**EXERCISE GOAL:**
Which lines of the data contain the string "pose"? Show each of them.

(Records excerpted from a collection)
· · ·

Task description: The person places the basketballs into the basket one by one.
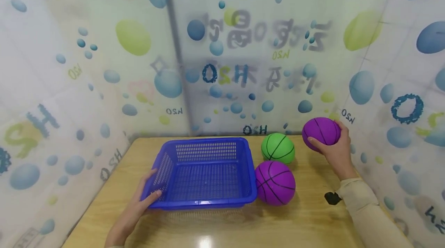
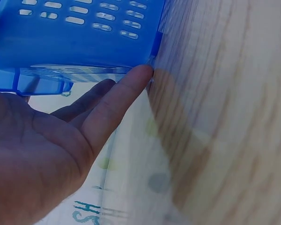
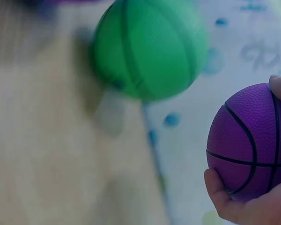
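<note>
My left hand [image 1: 137,206] grips the near left corner of a blue plastic basket [image 1: 205,203], thumb over the rim. Seen from the left wrist, the fingers [image 2: 116,96] lie along the basket's outer side [image 2: 79,44], one fingertip at its lower edge. Nothing lies inside the basket. Over the far right of the table, my right hand [image 1: 338,154] holds a purple toy basketball [image 1: 321,133] between thumb and fingers; that grip also appears in the right wrist view. Right of the basket, a second purple basketball [image 1: 275,183] rests in front of a green basketball [image 1: 278,148].
A light wooden table [image 1: 299,225] carries the basket and the loose balls. Patterned curtains [image 1: 243,47] with bubbles and lettering enclose the back and both sides. A small black patch [image 1: 332,198] shows beside the right sleeve [image 1: 361,201].
</note>
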A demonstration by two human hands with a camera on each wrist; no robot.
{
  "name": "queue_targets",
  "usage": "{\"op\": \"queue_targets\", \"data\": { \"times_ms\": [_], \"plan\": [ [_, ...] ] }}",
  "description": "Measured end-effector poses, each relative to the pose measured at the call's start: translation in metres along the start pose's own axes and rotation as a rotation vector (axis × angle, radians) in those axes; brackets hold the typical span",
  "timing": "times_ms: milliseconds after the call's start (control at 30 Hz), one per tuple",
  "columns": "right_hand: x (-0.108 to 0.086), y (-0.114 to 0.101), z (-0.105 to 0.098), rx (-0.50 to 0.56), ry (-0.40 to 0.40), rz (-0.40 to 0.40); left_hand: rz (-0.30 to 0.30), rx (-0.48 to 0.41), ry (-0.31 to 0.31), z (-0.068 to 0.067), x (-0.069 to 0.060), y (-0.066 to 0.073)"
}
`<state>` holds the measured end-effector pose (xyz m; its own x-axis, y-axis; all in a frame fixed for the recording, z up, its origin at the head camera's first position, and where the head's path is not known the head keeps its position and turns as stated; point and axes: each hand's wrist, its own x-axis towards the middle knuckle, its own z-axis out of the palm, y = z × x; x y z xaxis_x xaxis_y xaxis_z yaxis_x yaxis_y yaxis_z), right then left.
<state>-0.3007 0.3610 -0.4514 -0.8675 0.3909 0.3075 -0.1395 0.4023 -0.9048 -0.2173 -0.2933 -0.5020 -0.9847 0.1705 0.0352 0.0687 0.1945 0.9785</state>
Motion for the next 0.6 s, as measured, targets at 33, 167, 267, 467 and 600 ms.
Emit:
{"op": "queue_targets", "data": {
  "times_ms": [33,167,267,467,600],
  "plan": [
    [0.000,-0.009,0.001,0.014,-0.013,-0.016,-0.001,0.003,0.000,0.000,0.000,0.001],
    [-0.003,-0.044,0.009,0.072,-0.074,-0.061,0.006,0.008,-0.002,0.000,0.000,0.002],
    [-0.008,-0.069,0.015,0.112,-0.119,-0.103,0.014,-0.006,-0.006,0.000,0.001,0.001],
    [-0.023,-0.114,0.030,0.136,-0.196,-0.230,0.005,-0.026,-0.007,0.000,0.001,-0.001],
    [-0.033,-0.133,0.041,0.128,-0.249,-0.286,-0.006,-0.027,-0.002,0.000,0.002,0.000]
  ]
}}
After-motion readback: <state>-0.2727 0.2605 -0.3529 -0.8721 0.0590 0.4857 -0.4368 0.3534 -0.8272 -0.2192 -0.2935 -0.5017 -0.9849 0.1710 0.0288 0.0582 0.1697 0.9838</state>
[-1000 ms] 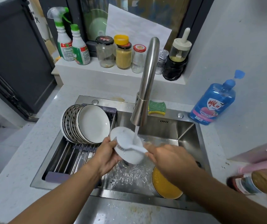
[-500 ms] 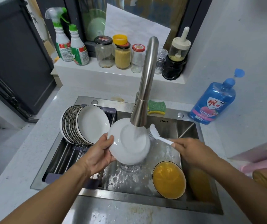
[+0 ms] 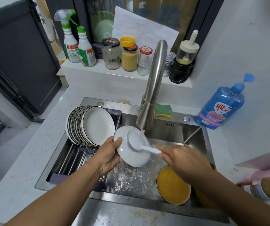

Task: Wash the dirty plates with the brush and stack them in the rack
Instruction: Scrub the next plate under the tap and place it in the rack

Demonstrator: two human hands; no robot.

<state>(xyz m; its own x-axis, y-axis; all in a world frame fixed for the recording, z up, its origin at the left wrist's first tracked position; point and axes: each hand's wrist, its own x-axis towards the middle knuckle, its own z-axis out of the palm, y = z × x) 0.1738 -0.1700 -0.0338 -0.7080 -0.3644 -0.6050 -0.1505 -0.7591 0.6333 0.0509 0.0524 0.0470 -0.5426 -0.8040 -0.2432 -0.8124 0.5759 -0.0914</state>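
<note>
Left hand [image 3: 108, 154] grips the white plate [image 3: 136, 160] by its left rim, thumb over the edge and fingers curled behind. I hold the plate tilted up on edge above the drain. Right hand [image 3: 180, 159], knuckles up and a little blurred, is closed round the white handle of the brush [image 3: 137, 141]. The bristle head is pressed to the plate's face, just under the water stream [image 3: 142, 132].

Nearest me, below both forearms, is the wet steel front rim of the sink [image 3: 131, 214], speckled with residue. Under my right wrist a dirty plate [image 3: 173, 185], coated orange, sits in the basin's near right corner. Water splashes on the basin floor beneath the held plate.

Left of my left hand the rack [image 3: 72, 159] of steel bars spans the sink's left part. Just beyond that hand's thumb, clean plates [image 3: 96, 124] stand on edge in the rack in a row, white-faced with dark rims. The held plate's upper edge is close to the nearest one; I cannot tell whether they touch.

Beyond the brush rises the steel faucet [image 3: 154, 84], its spout over the plate. A green and yellow sponge [image 3: 163, 110] lies behind its base. Further out, right of my right hand, a blue soap bottle [image 3: 220, 108] stands on the pale speckled counter [image 3: 25, 160]. At the far right edge are blurred pink and brown shapes I cannot identify.

Farthest off is a white ledge [image 3: 98, 74] with two cleaner bottles [image 3: 85, 48], a few jars [image 3: 129, 56] and a dark pot with a pale dispenser top [image 3: 184, 62]. A paper sheet [image 3: 140, 30] leans on the window behind it. A dark door [image 3: 16, 54] is far left.
</note>
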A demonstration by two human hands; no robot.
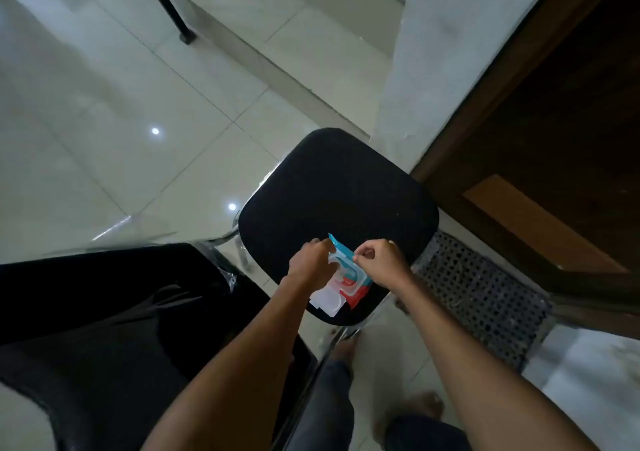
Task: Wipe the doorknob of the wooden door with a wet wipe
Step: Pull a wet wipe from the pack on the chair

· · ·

**WRITTEN ANSWER:**
  "description": "Measured end-effector poses, each relative to the pose measured at the call's start: translation in metres along the start pose's own axes and rotation as a rotation vector (axis × angle, radians) in those axes; brackets hold the typical span",
`<state>` holds the measured end-effector pose (xyz m; its own x-axis, y-axis; all in a frame fixed for the recording, z up, its origin at the head camera's first position, and where the head's path is not known the head keeps its position and turns as stated; point and axes: each hand's wrist, its own x-axis towards the middle knuckle, its own z-axis out of the palm, y = z × x; x y z xaxis_x xaxis_y xaxis_z yaxis_x yaxis_y yaxis_z), right then left.

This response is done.